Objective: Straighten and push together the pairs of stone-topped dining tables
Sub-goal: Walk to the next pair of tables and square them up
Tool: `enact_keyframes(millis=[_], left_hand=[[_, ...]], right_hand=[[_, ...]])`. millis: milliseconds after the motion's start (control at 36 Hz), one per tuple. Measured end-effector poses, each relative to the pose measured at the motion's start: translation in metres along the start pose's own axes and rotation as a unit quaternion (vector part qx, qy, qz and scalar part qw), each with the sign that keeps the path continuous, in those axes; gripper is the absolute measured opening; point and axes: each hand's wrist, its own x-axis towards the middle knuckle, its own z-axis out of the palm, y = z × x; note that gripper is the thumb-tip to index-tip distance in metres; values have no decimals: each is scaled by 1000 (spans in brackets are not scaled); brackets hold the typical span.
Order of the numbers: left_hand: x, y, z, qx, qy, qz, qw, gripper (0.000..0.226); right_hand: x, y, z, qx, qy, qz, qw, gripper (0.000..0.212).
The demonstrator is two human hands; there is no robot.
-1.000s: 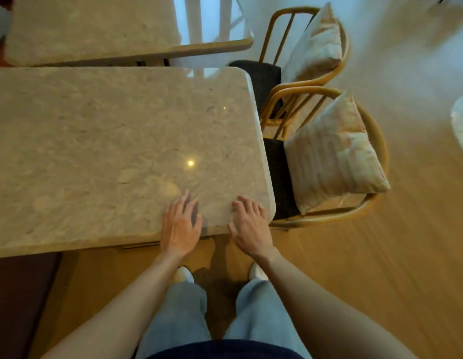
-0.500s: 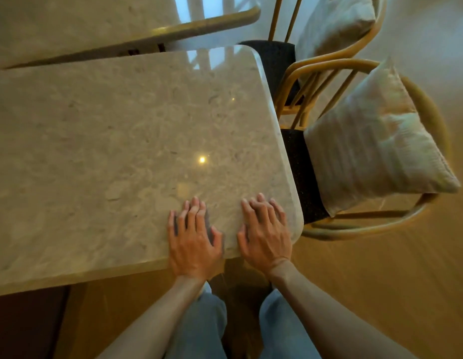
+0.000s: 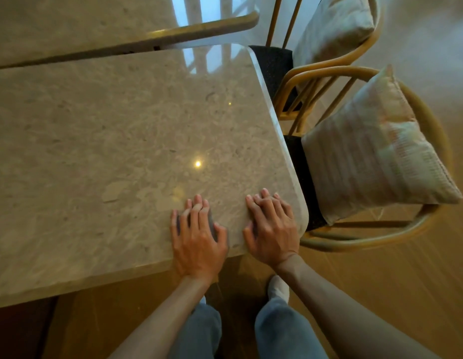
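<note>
A beige stone-topped table (image 3: 95,156) fills the left and middle of the head view. A second stone-topped table (image 3: 69,24) lies beyond it, with a narrow wedge-shaped gap between the two that widens to the right. My left hand (image 3: 196,242) lies flat on the near table's front edge, palm down, fingers close together. My right hand (image 3: 272,231) lies flat beside it, near the table's front right corner. Neither hand holds anything.
Two wooden chairs with dark seats stand along the table's right side, the nearer chair (image 3: 380,237) holding a striped cushion (image 3: 375,161) and the farther chair (image 3: 354,53) a pale cushion (image 3: 334,24). Wooden floor (image 3: 393,294) extends to the right. My legs stand below the table edge.
Both hands have slid further onto the tabletop and flattened. The near table fills more of the view, and the gap to the far table has narrowed.
</note>
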Motion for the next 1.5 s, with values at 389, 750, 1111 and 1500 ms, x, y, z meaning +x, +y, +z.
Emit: enact_keyframes(millis=[389,750,1111,1500], left_hand=[[25,27,9,7,0,-19,1000,48],[37,40,15,9,-8,-31,999,46],[52,53,24,7,-2,-41,999,46],[52,55,22,11,-11,-39,999,45]], right_hand=[[28,35,7,-3,-13,-26,1000,50],[42,53,9,-10,-26,-45,999,51],[60,70,13,-14,-25,-59,998,57],[61,71,12,-14,-16,-62,998,53]])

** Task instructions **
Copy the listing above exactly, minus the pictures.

** Solution for this exercise **
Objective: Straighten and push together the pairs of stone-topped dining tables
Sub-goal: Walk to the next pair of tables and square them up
Tool: `enact_keyframes(millis=[_], left_hand=[[_, ...]], right_hand=[[_, ...]])`. millis: milliseconds after the motion's start (control at 36 Hz), one per tuple. Measured end-effector poses, each relative to the pose measured at the motion's start: translation in metres along the start pose's own axes and rotation as a unit quaternion (vector part qx, qy, qz and scalar part qw), each with the sign that keeps the path continuous, in those axes; gripper is the absolute measured opening; point and axes: each hand's wrist, its own x-axis towards the middle knuckle, its own z-axis out of the palm, y = z × x; note that gripper is the thumb-tip to index-tip distance in metres; values have no decimals: each is scaled by 1000 (spans in brackets are not scaled); brackets hold the typical span.
Order of the numbers: left_hand: x, y, z, qx, qy, qz, qw, gripper (0.000..0.226); right_hand: x, y, z, qx, qy, qz, qw, gripper (0.000..0.212).
The demonstrator is two human hands; there is no robot.
-1.000s: 
-0.500s: 
+0.000s: 
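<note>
A beige stone-topped table (image 3: 95,156) fills the left and middle of the head view. A second stone-topped table (image 3: 69,24) lies beyond it, with a narrow wedge-shaped gap between the two that widens to the right. My left hand (image 3: 196,242) lies flat on the near table's front edge, palm down, fingers close together. My right hand (image 3: 272,231) lies flat beside it, near the table's front right corner. Neither hand holds anything.
Two wooden chairs with dark seats stand along the table's right side, the nearer chair (image 3: 380,237) holding a striped cushion (image 3: 375,161) and the farther chair (image 3: 354,53) a pale cushion (image 3: 334,24). Wooden floor (image 3: 393,294) extends to the right. My legs stand below the table edge.
Both hands have slid further onto the tabletop and flattened. The near table fills more of the view, and the gap to the far table has narrowed.
</note>
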Motion for the next 1.5 s, with values at 389, 750, 1111 and 1500 ms, x, y, z meaning +x, +y, +z.
Emit: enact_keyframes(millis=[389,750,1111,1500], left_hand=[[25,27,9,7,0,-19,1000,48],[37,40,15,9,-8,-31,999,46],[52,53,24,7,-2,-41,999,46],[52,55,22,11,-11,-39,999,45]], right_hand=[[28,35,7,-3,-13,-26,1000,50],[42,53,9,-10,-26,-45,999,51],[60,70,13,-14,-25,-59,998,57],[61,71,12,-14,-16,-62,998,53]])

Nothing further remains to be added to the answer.